» Exercise prompt
The lines from the start of the records below through the line containing "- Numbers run" are to be copied exactly, both ends included, with nothing added.

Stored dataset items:
☆ ☆ ☆ ☆ ☆

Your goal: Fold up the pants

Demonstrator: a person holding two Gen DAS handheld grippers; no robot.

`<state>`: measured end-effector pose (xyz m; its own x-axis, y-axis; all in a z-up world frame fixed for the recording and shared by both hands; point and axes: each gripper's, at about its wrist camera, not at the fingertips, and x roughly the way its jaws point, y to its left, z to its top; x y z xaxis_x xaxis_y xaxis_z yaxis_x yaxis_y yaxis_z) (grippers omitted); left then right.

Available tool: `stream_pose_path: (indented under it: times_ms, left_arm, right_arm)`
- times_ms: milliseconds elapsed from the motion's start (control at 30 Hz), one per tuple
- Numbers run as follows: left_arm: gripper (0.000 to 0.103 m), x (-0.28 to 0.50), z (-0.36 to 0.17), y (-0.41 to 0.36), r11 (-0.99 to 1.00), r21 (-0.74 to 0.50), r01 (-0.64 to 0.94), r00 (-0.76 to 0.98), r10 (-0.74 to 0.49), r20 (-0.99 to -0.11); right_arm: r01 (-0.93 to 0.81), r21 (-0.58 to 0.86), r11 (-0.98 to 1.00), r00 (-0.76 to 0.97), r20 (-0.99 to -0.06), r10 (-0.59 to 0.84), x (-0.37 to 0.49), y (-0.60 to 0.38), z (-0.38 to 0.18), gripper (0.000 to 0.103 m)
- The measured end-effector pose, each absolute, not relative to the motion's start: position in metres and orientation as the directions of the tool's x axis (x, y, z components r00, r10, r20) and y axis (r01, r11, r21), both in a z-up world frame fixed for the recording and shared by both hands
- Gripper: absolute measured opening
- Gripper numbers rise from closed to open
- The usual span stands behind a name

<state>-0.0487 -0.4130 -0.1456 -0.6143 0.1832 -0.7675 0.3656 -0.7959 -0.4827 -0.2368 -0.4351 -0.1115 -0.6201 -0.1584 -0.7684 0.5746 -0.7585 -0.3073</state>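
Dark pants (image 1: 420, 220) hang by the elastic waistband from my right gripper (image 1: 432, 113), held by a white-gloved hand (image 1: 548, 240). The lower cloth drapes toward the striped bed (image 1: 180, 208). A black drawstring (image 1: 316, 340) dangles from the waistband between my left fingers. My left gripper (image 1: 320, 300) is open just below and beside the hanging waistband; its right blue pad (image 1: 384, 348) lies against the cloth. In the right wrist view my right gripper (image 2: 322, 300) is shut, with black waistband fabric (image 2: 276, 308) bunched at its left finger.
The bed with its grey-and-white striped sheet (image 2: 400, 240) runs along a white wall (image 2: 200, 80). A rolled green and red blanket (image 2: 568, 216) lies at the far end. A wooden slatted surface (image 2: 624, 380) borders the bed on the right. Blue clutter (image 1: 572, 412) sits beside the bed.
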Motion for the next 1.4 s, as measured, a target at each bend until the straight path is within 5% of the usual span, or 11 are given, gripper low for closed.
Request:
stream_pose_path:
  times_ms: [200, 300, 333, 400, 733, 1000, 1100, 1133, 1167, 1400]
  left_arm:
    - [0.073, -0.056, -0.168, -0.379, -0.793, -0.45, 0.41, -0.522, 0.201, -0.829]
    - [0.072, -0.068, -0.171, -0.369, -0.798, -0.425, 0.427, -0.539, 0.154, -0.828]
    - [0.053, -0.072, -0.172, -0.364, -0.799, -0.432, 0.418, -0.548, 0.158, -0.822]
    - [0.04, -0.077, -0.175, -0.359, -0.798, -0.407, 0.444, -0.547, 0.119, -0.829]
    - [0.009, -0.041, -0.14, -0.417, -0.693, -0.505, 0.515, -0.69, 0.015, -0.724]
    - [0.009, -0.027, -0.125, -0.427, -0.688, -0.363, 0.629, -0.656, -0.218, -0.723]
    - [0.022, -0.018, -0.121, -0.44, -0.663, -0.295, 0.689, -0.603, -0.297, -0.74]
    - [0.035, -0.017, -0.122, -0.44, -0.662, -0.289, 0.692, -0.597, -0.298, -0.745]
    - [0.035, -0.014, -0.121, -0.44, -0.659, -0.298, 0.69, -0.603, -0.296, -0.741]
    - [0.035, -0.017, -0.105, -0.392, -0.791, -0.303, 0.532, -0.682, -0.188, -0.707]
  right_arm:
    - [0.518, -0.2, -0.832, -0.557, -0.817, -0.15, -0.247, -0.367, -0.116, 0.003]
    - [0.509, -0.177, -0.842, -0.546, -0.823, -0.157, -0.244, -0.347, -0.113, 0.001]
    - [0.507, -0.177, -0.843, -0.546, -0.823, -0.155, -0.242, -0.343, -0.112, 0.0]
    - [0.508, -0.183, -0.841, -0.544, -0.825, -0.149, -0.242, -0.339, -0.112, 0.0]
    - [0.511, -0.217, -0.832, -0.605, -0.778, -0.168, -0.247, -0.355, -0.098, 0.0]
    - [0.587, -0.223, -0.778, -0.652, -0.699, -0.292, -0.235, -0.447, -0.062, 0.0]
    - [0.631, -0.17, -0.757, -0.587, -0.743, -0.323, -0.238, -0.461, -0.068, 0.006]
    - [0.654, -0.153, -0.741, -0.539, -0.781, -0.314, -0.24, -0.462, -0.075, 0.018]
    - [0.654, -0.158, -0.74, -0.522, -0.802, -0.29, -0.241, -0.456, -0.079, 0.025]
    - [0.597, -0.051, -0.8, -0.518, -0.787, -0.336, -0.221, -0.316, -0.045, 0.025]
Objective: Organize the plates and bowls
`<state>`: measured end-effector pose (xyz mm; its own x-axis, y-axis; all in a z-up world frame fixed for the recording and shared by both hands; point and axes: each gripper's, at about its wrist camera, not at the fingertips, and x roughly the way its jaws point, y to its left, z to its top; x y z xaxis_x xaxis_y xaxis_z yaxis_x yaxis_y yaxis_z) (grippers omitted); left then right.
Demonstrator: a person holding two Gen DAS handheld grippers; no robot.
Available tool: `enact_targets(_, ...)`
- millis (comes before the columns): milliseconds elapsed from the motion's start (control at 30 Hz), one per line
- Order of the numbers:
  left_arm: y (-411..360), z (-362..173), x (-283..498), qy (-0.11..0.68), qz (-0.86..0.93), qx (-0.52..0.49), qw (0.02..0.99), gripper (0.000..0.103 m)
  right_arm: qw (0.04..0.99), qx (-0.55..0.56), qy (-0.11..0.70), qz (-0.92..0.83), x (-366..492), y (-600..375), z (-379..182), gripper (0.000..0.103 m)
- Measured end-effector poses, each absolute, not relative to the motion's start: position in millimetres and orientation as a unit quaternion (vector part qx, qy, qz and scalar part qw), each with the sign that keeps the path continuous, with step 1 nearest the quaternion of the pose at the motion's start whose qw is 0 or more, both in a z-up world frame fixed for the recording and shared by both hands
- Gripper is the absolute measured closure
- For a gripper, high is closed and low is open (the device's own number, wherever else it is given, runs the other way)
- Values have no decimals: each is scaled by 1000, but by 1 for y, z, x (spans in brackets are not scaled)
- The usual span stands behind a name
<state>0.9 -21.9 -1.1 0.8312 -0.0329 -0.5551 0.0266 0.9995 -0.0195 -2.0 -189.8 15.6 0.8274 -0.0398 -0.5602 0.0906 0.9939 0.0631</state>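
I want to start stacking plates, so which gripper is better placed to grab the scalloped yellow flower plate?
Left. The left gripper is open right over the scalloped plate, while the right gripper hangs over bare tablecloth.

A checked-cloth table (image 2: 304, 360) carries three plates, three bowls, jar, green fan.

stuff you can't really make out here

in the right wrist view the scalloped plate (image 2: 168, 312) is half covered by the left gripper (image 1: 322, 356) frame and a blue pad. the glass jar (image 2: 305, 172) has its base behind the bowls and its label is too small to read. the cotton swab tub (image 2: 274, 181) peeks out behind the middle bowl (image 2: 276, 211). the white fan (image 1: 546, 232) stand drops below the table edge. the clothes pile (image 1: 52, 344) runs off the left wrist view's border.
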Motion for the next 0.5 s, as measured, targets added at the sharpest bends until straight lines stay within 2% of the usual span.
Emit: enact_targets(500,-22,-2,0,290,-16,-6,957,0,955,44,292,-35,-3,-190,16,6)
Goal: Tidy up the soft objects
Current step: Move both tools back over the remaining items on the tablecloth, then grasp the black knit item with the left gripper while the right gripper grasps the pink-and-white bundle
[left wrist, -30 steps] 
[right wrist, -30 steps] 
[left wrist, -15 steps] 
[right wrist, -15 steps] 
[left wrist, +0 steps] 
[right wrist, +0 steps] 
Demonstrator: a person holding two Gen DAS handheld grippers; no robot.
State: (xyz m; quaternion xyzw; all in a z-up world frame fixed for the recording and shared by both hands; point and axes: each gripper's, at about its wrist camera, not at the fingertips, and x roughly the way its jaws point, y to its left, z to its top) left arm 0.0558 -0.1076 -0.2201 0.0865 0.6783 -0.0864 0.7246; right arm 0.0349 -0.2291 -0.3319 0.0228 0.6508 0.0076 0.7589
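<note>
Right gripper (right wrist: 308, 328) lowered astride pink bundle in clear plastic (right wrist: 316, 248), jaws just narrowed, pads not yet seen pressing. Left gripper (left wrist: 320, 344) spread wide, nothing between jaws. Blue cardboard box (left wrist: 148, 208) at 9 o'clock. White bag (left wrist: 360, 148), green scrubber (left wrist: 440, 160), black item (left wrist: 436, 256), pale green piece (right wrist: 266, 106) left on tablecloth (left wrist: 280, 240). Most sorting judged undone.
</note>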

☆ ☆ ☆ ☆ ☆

» Answer to the exercise
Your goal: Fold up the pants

Demonstrator: a person holding two Gen DAS handheld grippers; no robot.

`<state>`: measured end-effector pose (xyz m; its own x-axis, y-axis; all in a z-up world frame fixed for the recording and shared by both hands; point and axes: each gripper's, at about its wrist camera, not at the fingertips, and x roughly the way its jaws point, y to its left, z to its top; x y z xaxis_x xaxis_y xaxis_z yaxis_x yaxis_y yaxis_z) (grippers omitted); left then right.

Available tool: `stream_pose_path: (indented under it: times_ms, left_arm, right_arm)`
- times_ms: milliseconds elapsed from the motion's start (control at 30 Hz), one per tuple
- Numbers run as follows: left_arm: gripper (0.000 to 0.103 m), x (-0.28 to 0.50), z (-0.36 to 0.17), y (-0.41 to 0.36), r11 (-0.99 to 1.00), r21 (-0.74 to 0.50), r01 (-0.64 to 0.94), r00 (-0.76 to 0.98), r10 (-0.74 to 0.49), r20 (-0.99 to -0.11); right_arm: r01 (-0.93 to 0.81), r21 (-0.58 to 0.86), r11 (-0.98 to 1.00), r00 (-0.76 to 0.97), r20 (-0.99 to -0.06), r10 (-0.59 to 0.84), x (-0.37 to 0.49), y (-0.60 to 0.38), z (-0.38 to 0.18), gripper (0.000 to 0.103 m)

This completes the requested output.